Argentine : Huit jeunes joueurs en procès pour meurtre

Argentine : Huit jeunes joueurs en procès pour meurtre©Panoramic, Media365

Paul Rouget, Media365 : publié le mardi 03 janvier 2023 à 11h34

Trois ans après avoir roué mortellement de coups un adolescent à la sortie d'une boîte de nuit en Argentine, huit jeunes rugbymen sont jugés depuis lundi pour meurtre.



Le drame avait choqué l'Argentine. Au matin du 18 janvier 2020, une bagarre avait éclaté entre deux groupes de jeunes dans une boîte de nuit de Villa Gesell, une ville située à près de 400 kilomètres au sud-est de Buenos Aires. A l'extérieur de l'établissement, Fernando Baez (18 ans) avait été mortellement roué de coups au sol par des joueurs de rugby du club de Zarate selon l'accusation. Et ces huit accusés, aujourd'hui âgés de 21 à 23 ans, sont jugés depuis lundi devant un tribunal de Dolores, une ville située entre Villa Gesell et la capitale argentine.

"Ils lui ont fracassé la tête"

"Je ne comprends pas, et je n'accepterai jamais, comment des garçons de l'âge de Fernando ont pu lui faire ça. Ils l'ont attaqué par derrière, ils l'ont jeté par terre, ils lui ont fracassé la tête..., a déclaré Graciela Sosa, la mère du défunt, aux juges du tribunal correctionnel. Mon fils a besoin de justice pour qu'il puisse reposer en paix et que nous puissions avoir un peu de paix dans nos âmes." "Ils ont pris la décision de tuer, et ils ont tué", a poursuivi Fernando Burlando, l'avocat de la famille. L'autopsie avait révélé que Fernando Baez, dont les amis ont également été molestés, est décédé d'un arrêt cardiaque causé par "de multiples blessures à la tête qui ont entraîné une hémorragie intracrânienne massive".

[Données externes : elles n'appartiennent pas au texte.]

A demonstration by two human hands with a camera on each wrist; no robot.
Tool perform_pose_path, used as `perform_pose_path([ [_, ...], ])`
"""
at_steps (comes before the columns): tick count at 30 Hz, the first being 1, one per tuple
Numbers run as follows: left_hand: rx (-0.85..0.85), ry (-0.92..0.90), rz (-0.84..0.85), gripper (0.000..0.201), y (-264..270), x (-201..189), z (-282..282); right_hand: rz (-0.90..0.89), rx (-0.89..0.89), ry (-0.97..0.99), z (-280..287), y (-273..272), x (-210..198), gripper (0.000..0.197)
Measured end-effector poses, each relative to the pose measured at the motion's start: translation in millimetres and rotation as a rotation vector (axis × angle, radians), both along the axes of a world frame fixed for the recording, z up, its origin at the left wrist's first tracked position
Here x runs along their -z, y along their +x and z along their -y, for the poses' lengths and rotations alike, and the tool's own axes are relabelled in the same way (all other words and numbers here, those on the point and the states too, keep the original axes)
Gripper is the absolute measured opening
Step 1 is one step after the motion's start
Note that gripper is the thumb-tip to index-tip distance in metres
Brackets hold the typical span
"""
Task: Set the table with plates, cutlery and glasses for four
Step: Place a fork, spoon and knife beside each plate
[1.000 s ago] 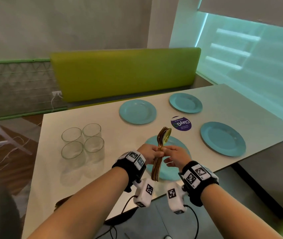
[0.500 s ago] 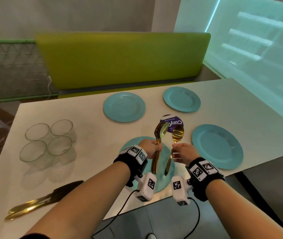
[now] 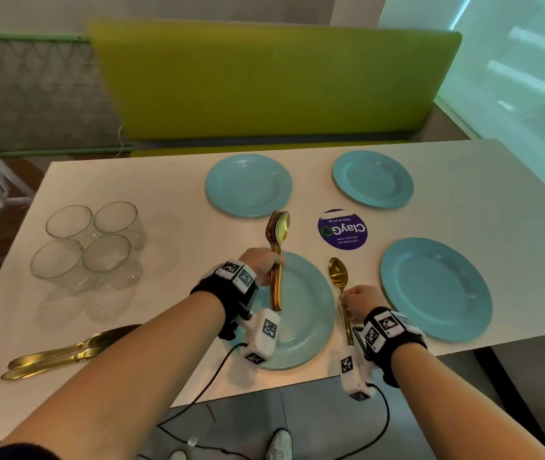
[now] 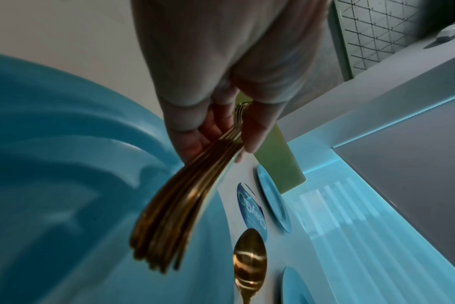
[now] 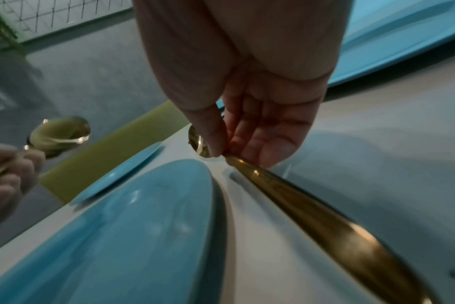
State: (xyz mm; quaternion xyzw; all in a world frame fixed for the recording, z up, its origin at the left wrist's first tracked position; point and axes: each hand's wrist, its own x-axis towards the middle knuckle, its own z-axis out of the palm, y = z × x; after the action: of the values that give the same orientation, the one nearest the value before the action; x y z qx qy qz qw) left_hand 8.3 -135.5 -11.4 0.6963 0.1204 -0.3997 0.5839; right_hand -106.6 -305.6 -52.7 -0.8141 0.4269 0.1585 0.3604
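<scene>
- My left hand [image 3: 261,263] grips the cutlery bundle [image 3: 277,260] upright over the near plate [image 3: 311,327].
- My right hand [image 3: 359,302] pinches one spoon [image 3: 340,287] just right of that plate.

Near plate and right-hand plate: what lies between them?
Head view: a single gold spoon, pinched by the right hand, between near plate and right plate.

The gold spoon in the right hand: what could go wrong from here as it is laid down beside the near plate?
1. The right hand only pinches the single gold spoon by its thin handle, so it could twist or slip.
2. The left hand grips a loose bundle of gold cutlery above the near round blue plate; a piece might slide out onto it.
3. The spoon's handle end lies close to the white table's edge.
</scene>
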Motion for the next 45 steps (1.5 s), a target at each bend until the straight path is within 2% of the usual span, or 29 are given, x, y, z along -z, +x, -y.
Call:
perform_pose_path([
  [2, -0.003, -0.018, -0.01, 0.02, -1, -2, 0, -0.026, -0.036, -0.024, -2, 2, -1, 0.018],
  [4, -0.015, -0.034, -0.019, 0.021, 0, 0, 1, -0.045, -0.06, -0.075, 0, 4, 0, 0.025],
  [14, -0.07, -0.06, -0.014, 0.02, 3, 2, 9, -0.067, -0.164, -0.238, -1, 18, 0, 0.029],
  [21, -0.078, -0.06, -0.012, 0.022, 0, 6, 13, -0.049, -0.188, -0.22, 3, 22, 5, 0.028],
  [30, -0.088, -0.06, -0.007, 0.021, -5, 6, 24, -0.021, -0.184, -0.174, 12, 16, 11, 0.018],
  [38, -0.099, -0.06, 0.004, 0.02, -12, 7, 32, -0.002, -0.184, -0.146, 15, 13, 11, 0.025],
  [45, -0.084, -0.053, 0.011, 0.02, -16, 5, 36, 0.023, -0.186, -0.113, 18, 13, 8, 0.019],
])
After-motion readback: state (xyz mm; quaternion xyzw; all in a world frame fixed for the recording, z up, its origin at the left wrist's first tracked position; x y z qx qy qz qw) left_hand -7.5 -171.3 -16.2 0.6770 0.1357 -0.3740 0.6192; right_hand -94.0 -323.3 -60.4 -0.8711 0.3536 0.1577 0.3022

La scène avait été filmée par des caméras de surveillance et par des téléphones portables. Des vidéos sur lesquelles on pouvait voir les accusés frapper le jeune homme à terre, avant d'essayer d'enlever le sang de leurs mains à l'arrivée de la police. Les rugbymen se sont ensuite échangés des messages WhatsApp, qui ont été dévoilés par la presse, et dans lesquels ils se mettaient d'accord sur leurs alibis. Et si certains d'entre eux avaient proféré des insultes à caractère racial en frappant la victime, cette circonstance aggravante n'a pas été retenue.